Defeat suffered: The Best Price Clauses from Booking.com have been overturned by the BGH.

TRiumph for German hotels compared to the booking platform Booking.com: The Federal Court of Justice (BGH) has forbidden Booking to oblige hoteliers to provide the portal with the most favorable conditions and not to offer rooms cheaper on its own website.

At the heart of the dispute was the best price clauses that Booking.com used in its general terms and conditions from July 2015. With the so-called “narrow” clause, the portal also wanted to prevent guests from finding out about hotel offers on the platform and then luring them to the hotel’s own website through lower prices or better contractual conditions in order to book directly there. Then the portal does not receive any commission. According to previous investigations by the Federal Cartel Office, the base commission is usually between 10 and 20 percent of the room rate.

A dispute that lasted for years ends with the decision of the BGH. In the beginning there were the so-called “wide best price clauses”. Accordingly, a room should not have been offered anywhere cheaper than on the mediation platform. This practice was initially prohibited to the booking competitor HRS. Booking.com switched to the “narrow best price clause”. Accordingly, the prices were allowed to vary between different portals. And at the reception, a hotelier could verbally offer a different price, but he should continue to be prohibited from advertising on his own website.

In 2015, the Cartel Office saw clauses as illegal

In December 2015, however, the Bundeskartellamt determined that such a “narrow” best price clause was also contrary to antitrust law and prohibited its further use. Booking.com took action against this and was initially right. In June 2019, the Higher Regional Court (OLG) Düsseldorf revoked the authority’s order. In the opinion of the Cartel Senate, “narrow” best price clauses impair competition, but as necessary ancillary agreements in the brokerage contracts with the hotels, they are not covered by the cartel ban.

These agreements are necessary in order to “prevent disloyal behavior by the hotels”, emphasized the Düsseldorf Higher Regional Court at the time in its decision. Hotel industry officials have denied that there are many such “free riders” cases. The Cartel Office also stuck to its position and pursued – ultimately successfully – the goal of reviving the original ban on the best price clauses.

The Bonn competition authority welcomed the decision of the Federal Court of Justice.Best price clauses can impede competition between platforms. They can be to the detriment of providers – like hoteliers here – and mean higher prices for consumers, ”said President Andreas Mundt.

Setback for Booking.com

He pointed out that Amazon had given up similar clauses for dealers on its marketplace in 2013 following the intervention of the Federal Cartel Office. In other European countries, best price clauses have even been prohibited by law. “The Federal Court of Justice has paved the way for us to have a differentiated antitrust look at such clauses depending on the industry and market position of the platform,” said Mundt.
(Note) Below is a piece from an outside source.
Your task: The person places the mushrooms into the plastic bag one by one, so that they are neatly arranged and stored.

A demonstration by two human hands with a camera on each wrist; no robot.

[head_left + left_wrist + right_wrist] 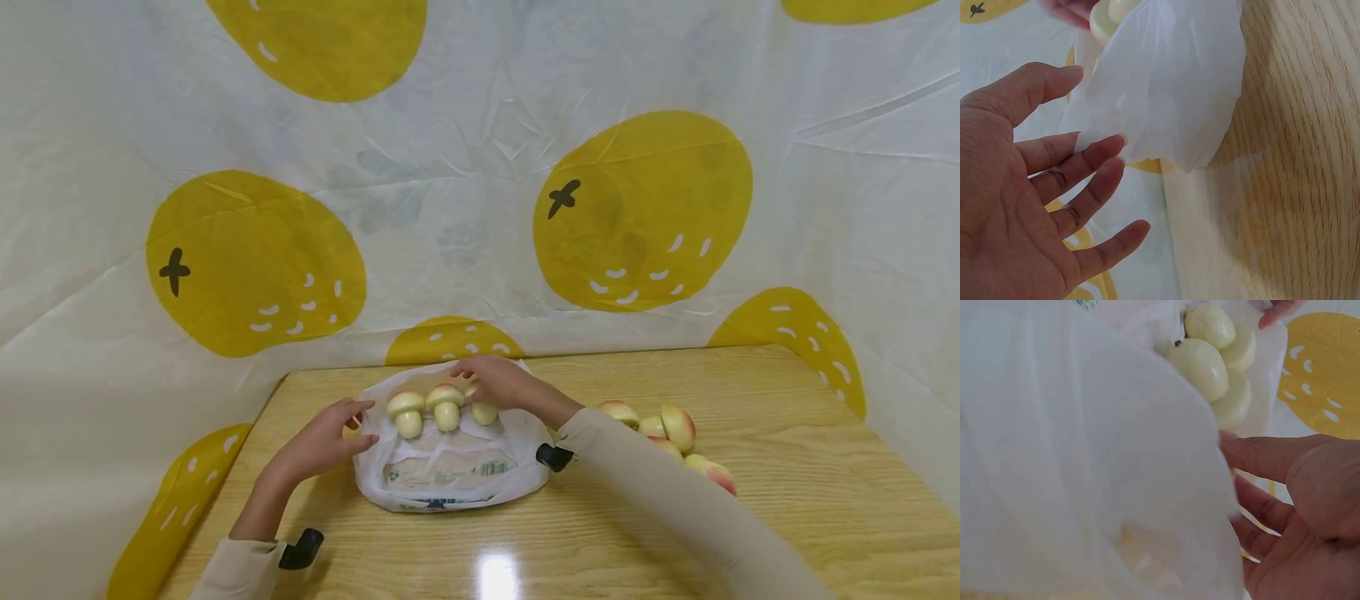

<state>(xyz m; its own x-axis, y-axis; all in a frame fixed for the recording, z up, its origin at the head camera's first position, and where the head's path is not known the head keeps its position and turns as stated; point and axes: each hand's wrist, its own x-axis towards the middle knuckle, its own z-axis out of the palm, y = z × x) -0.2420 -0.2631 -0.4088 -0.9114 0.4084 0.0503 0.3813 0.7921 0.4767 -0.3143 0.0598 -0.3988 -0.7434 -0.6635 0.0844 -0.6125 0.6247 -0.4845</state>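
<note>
A white plastic bag (450, 496) with green print and a barcode lies on the wooden table, its sides folded outward. Three pale yellow model mushrooms (446, 408) with reddish caps stand side by side in it. At the bag's left rim is my left hand (1029, 169), fingers spread and loosely bent, holding nothing. My right hand (495, 382) hovers over the rightmost mushroom (484, 414), partly covering it. In the right wrist view the thumb and fingers of that hand stand apart, while the bag's film hides the fingertips.
To the right, behind my right forearm, several more mushrooms (678, 429) lie in a loose group on the table (787, 433). A pale cloth (450, 225) printed with big yellow fruits hangs behind the table and along its sides.
</note>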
For the platform, however, the BGH ruling is a setback. Booking.com announced that it was “disappointed with the decision” because the court had recognized in the hearing that “Booking.com should indeed be appropriately compensated for the demand that is created for accommodation partners.” also contradicted the view that best price clauses would often be illegal elsewhere. “There are several examples of competition authorities who have classified parity practices as fair, for example in Sweden, France and Italy.” Now a patchwork of regulations remains. “Unfortunately, today’s decision increases the legal fragmentation in the EU and runs counter to the interests of consumers and small, independent accommodations.”

Booking boss Glenn Fogel defended in an interview with the FAZ months ago that hoteliers were obliged to grant certain conditions. “If someone doesn’t like this, that’s fine with me. He can try to market rooms through our competitors. ”In his view, hoteliers would not get better sales opportunities there.

Fogel feared that hoteliers would freeze the platform’s business. “If a room on a portal costs 100 euros, but the hotel advertises it for 95 euros, this reduces our business because we had to invest a lot to make the accommodation visible to consumers – which is then not paid for,” he says. “Everyone would then book for 95 euros, me too.”

Hoteliers now see “fair competition”

In view of the long dispute with many twists and turns, the IHA hotel association was relieved. “The Federal Court of Justice finally brings legal certainty to market participants in Germany and enables fairer competition in online distribution,” said IHA chairman Otto Lindner. The association triggered the antitrust proceedings against Booking with a complaint in autumn 2013.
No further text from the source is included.